Many of our marriages are sad pictures of people
fighting to have their own way, each determined to win over their
opposition, others are in the same house but have different agenda's and
constantly go their separate ways.
Lines of communication are
non-existent or fuzzy at best. We see new books
coming out on the bookshelves, we see talk show after talk show trying
to present new concepts and solutions to age old problems. What is the
answer? Do we even know what marriage is?
Marriage is simply a close or intimate union of two people. When we look
into what that really means we see that a union is an alliance, a
grouping together for a specific purpose, a combination, a single whole
made up of parts.
When we are joined together in matrimony, we make a merger of two
separate entities into one.

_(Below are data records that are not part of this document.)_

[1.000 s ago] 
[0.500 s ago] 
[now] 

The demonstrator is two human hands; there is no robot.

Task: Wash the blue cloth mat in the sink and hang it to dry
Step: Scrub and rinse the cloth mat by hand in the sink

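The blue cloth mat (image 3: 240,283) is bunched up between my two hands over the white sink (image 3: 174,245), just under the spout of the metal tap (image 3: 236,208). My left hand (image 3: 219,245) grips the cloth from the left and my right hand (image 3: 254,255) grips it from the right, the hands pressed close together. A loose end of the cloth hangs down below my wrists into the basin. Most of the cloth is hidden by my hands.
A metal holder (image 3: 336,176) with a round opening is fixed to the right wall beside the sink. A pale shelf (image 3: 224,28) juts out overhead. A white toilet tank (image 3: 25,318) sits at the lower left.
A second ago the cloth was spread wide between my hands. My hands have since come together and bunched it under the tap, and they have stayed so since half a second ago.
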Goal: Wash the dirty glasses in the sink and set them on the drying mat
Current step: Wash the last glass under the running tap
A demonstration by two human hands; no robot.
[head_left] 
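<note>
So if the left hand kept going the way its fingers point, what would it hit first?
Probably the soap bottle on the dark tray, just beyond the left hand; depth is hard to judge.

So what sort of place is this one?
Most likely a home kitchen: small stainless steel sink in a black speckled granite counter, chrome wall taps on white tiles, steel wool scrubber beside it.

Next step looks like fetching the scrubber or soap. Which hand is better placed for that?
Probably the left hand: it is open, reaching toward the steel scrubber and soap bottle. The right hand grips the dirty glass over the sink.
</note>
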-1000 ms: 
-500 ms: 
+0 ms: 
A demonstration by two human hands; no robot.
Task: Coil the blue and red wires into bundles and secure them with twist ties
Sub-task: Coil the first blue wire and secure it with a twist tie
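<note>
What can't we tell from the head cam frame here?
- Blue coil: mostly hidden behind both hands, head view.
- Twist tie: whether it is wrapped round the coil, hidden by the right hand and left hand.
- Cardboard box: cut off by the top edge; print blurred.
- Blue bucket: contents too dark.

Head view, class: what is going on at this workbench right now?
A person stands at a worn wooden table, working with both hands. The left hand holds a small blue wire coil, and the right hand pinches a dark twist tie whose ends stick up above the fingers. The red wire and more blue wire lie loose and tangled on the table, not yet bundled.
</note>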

The true concept of marriage is a sharing, a
pulling together, a melting together into the unity of one.
We are not suggesting that you become non-entities when you marry, but
merely, that your focus is now geared for the good of, and the promotion
of the whole rather than for that of self.

The best scenario for any marriage is that there can be healing and
wholeness brought to everyone in the home where at all possible.
Divorce, the alternative, carries many scars for all involved. I urge
you to make a conscious effort to improve the quality of your
relationship. Learn your strengths and weaknesses and how to compliment
them, thereby building the strongest union possible. It is vital that we
gain insight into each others motivations and characteristics to
dissolve misunderstandings.
As you learn to appreciate yourselves and your partners unique design,
and begin to work toward meeting your respective temperament needs, you
will be encouraged as you see positive changes.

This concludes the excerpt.